I. Location of the depositions.
First, with regard to its argument that the 30(b)(6) deposition should be held in Massachusetts, National Life faults the Magistrate Judge for denying this aspect of its motion in "an Order dated August 14, 2014, [which] did not articulate a basis upon which Plaintiff overcame the general rule and presumption that such depositions are to occur at the company's principal place of business." It is true that the August 14 Order does not contain the Magistrate Judge's reasoning - because the Magistrate Judge ruled from the bench. See Order of August 8, 2014 at 1, ECF No. 24 (" At the hearing, the Court ruled that, to the extent Defendant seeks a protective order requiring the 30(b)(6) deposition to take place in Worcester, Massachusetts, the motion is DENIED.") (emphasis added); Minute Entry of August 11, 2014 at 1, ECF No. 21 ("Defendant's amended motion for a protective order [ECF No. 16] was DENIED in part at the hearing to the extent Defendant seeks a protective order limiting the location of Defendant's 30(b)(6) deposition to Worcester, Massachusetts.") (emphasis added).
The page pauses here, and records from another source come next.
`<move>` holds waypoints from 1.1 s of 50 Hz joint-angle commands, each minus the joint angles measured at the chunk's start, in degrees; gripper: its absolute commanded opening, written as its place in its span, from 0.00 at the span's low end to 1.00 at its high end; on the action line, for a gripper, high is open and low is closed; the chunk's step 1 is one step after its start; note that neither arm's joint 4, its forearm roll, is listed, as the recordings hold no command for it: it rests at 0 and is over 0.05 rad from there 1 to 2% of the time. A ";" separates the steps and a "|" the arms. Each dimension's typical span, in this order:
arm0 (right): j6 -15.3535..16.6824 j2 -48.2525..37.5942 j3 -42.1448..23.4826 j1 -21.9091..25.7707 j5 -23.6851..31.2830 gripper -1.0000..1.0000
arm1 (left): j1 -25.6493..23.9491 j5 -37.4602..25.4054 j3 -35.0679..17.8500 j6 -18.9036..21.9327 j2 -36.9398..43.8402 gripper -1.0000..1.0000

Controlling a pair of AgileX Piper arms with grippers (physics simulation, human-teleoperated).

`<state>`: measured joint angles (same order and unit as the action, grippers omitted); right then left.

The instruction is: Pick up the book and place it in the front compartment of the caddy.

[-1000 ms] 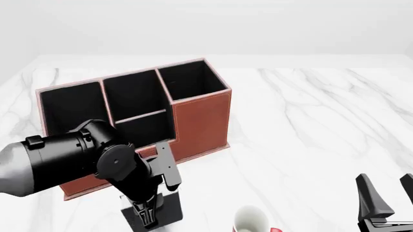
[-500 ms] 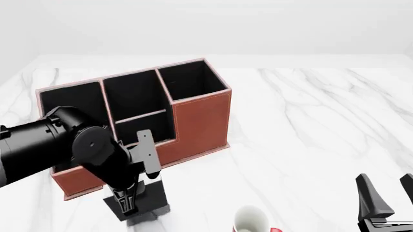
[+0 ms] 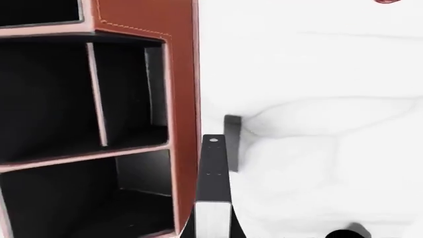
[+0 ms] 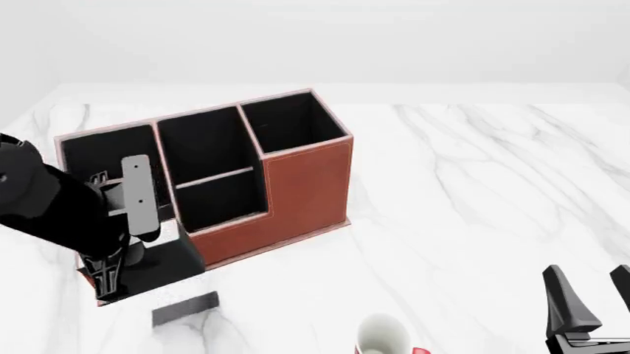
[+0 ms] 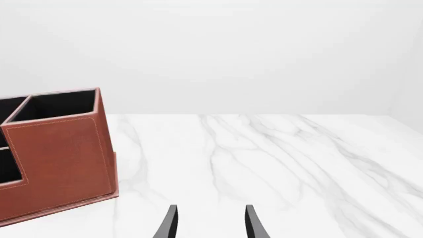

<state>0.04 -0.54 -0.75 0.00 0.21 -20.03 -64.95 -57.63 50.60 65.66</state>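
The reddish-brown caddy (image 4: pixel 305 177) stands at the left centre of the table and also shows in the left wrist view (image 3: pixel 182 74). Its taller-walled middle cell, the front compartment (image 4: pixel 202 144), is empty, and so is its shorter-fronted twin (image 4: pixel 221 199). My left gripper (image 4: pixel 108 280) is shut on the black book (image 4: pixel 170 267). It holds the book above the table, before the caddy's long end cell (image 4: pixel 103 158). In the left wrist view the book (image 3: pixel 215 168) is edge-on beside the caddy's front wall, white strip (image 3: pixel 211 220) nearest. My right gripper (image 4: pixel 594 302) is open and empty at the near right.
A white-and-red mug (image 4: pixel 384 335) stands at the near edge, right of the book. The book's shadow (image 4: pixel 185 308) lies on the marble below it. The right wrist view shows the caddy's tall end (image 5: pixel 59 153) to one side of its fingers (image 5: pixel 170 223).
My left arm has moved left and upward with the book, from before the middle cells to before the long end cell. The book now hangs clear above its shadow. The right arm has not moved.
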 commanded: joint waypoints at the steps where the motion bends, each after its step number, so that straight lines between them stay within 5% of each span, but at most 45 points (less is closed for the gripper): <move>1: -0.01 0.03 0.04 -0.01 0.00 1.00 | 2.10 -2.46 -5.91 3.23 -0.68 0.00; 11: -0.01 0.03 0.04 -0.01 0.00 1.00 | 1.99 -4.79 -15.33 2.67 2.51 0.00; 55: 0.00 0.03 0.04 -0.01 0.00 1.00 | 4.38 -4.95 -32.21 4.76 15.61 0.00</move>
<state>0.05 -0.54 -0.75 0.00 0.21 -16.71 -69.90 -86.33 53.46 79.03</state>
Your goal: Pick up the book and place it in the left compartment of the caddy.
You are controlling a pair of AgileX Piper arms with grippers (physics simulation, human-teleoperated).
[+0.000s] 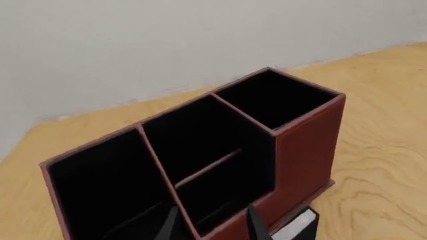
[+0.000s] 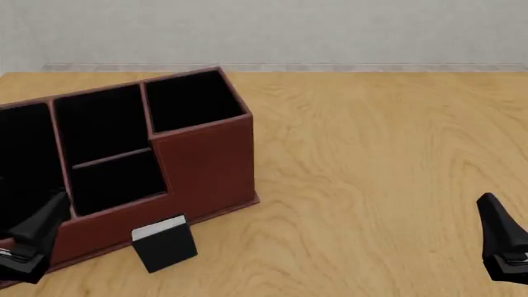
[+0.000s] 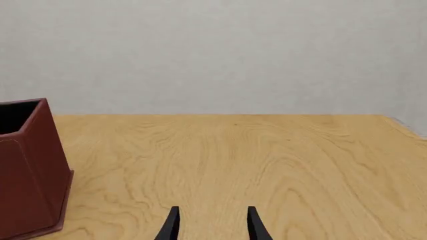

National Life, as the objecting party, has not provided the Court with a transcript of the hearing at which the Magistrate Judge issued his ruling. See Fed.R.Civ.P. 72 1983 advisory committee's notes, Subdivision (a) ("The rule calls for a written order of the magistrate's disposition to preserve the record and facilitate review. An oral order read into the record by the magistrate will satisfy this requirement."). Without that transcript to review, the Court cannot say that this aspect of the Magistrate Judge's decision was clearly erroneous or contrary to law.
II. Topics for the 30(b)(6) deposition.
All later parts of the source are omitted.